ASSIGNMENT
Extract from the entries below, exactly as given, only the lines from the line containing "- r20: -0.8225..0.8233" to the line containing "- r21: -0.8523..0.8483", both lines included.

Source data:

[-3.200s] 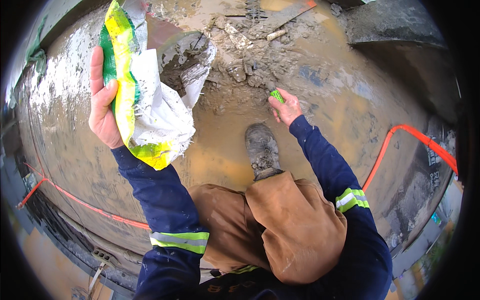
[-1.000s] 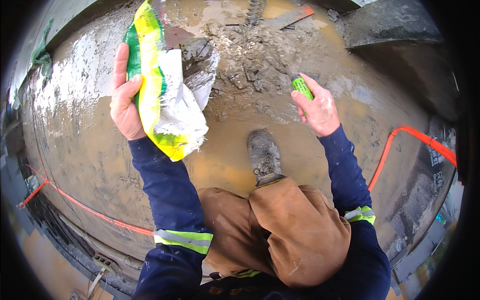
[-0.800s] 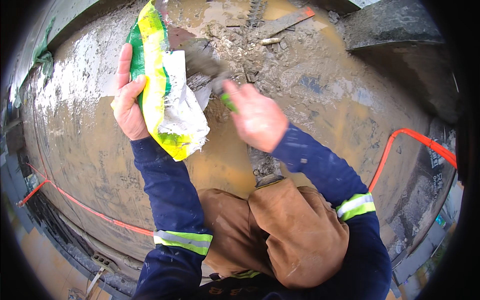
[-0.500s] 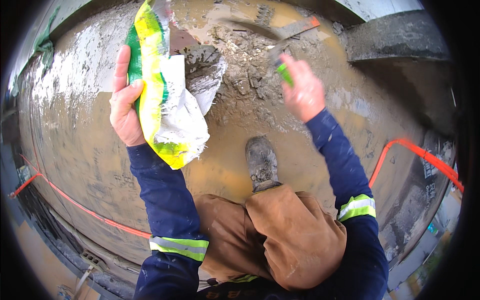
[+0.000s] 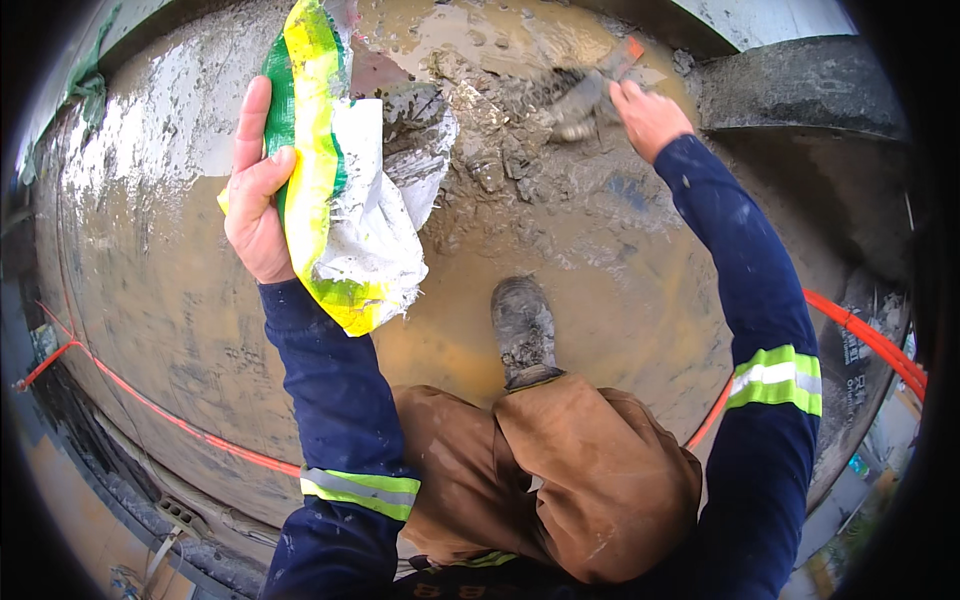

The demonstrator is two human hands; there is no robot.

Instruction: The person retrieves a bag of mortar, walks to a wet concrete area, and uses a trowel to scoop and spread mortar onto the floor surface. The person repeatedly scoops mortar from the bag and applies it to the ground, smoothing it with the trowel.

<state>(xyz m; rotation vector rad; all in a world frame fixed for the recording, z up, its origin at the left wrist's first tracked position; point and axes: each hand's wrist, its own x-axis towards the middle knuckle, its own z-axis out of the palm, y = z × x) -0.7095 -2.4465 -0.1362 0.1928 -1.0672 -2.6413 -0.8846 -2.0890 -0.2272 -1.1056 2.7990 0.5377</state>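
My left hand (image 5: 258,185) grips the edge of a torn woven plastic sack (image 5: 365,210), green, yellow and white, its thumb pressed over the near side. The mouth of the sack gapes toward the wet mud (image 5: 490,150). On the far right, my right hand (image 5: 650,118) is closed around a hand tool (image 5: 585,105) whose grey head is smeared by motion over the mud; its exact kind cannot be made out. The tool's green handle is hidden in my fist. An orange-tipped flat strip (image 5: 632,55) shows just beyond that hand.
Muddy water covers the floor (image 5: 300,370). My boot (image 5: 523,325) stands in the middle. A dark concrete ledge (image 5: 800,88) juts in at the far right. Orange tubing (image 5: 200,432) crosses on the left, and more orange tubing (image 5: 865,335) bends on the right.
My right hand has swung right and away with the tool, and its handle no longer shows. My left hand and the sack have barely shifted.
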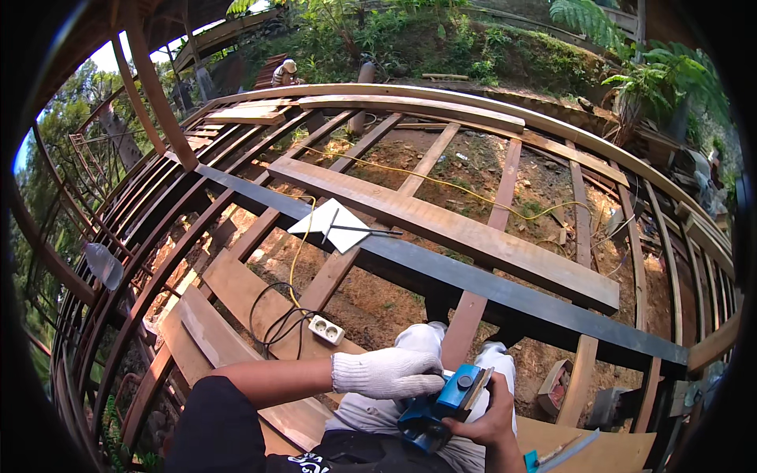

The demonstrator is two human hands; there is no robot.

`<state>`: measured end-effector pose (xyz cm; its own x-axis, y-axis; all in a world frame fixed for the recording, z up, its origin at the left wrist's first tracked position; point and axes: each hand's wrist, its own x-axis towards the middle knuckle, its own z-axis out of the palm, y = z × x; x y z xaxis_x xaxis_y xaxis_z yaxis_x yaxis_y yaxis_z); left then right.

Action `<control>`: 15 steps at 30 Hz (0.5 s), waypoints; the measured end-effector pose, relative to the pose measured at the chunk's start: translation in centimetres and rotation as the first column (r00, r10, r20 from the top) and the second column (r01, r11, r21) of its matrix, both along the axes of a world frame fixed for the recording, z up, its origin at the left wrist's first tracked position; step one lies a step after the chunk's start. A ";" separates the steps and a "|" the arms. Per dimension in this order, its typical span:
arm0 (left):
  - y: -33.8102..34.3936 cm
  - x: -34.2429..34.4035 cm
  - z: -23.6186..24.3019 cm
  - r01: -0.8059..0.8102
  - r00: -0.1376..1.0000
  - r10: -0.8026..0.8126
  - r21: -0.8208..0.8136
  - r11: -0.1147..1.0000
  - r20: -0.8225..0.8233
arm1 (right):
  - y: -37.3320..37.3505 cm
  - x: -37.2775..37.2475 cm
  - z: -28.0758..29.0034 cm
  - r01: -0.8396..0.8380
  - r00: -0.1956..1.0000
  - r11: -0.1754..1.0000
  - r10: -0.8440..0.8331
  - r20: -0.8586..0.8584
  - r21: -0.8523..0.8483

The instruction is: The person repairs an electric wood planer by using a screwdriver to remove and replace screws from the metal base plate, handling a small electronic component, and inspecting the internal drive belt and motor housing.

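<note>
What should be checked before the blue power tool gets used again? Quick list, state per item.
1. Grip on the blue power tool: gloved left hand on top, bare right hand underneath. Ok.
2. Right hand protection: no glove. Not ok.
3. Tool plugged in: its cord is hidden; a white extension socket lies on a plank with a black cable. Cannot tell.
4. Footing: the person sits over open joists, with bare ground showing below. Not ok.
5. Loose items: a metal square rests on a white sheet on the steel beam, apart from the hands. Ok.
6. Blade state: hidden by the hands. Cannot tell.
</note>
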<state>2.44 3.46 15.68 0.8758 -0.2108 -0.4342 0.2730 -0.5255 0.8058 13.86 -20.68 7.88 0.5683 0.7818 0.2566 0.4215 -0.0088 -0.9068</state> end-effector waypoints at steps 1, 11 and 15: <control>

OUTPUT
  - r20: -0.8225..0.8233
arm1 (right):
  - y: -37.3320..37.3505 cm
  - x: -37.2775..37.2475 cm
  - z: -28.0758..29.0034 cm
  - r01: -0.8396..0.8380
  - r00: -0.1956..1.0000
  - r11: -0.1754..1.0000
  - r10: -0.8440..0.8331
  - r20: -0.8586..0.8584
  - r21: -0.8523..0.8483

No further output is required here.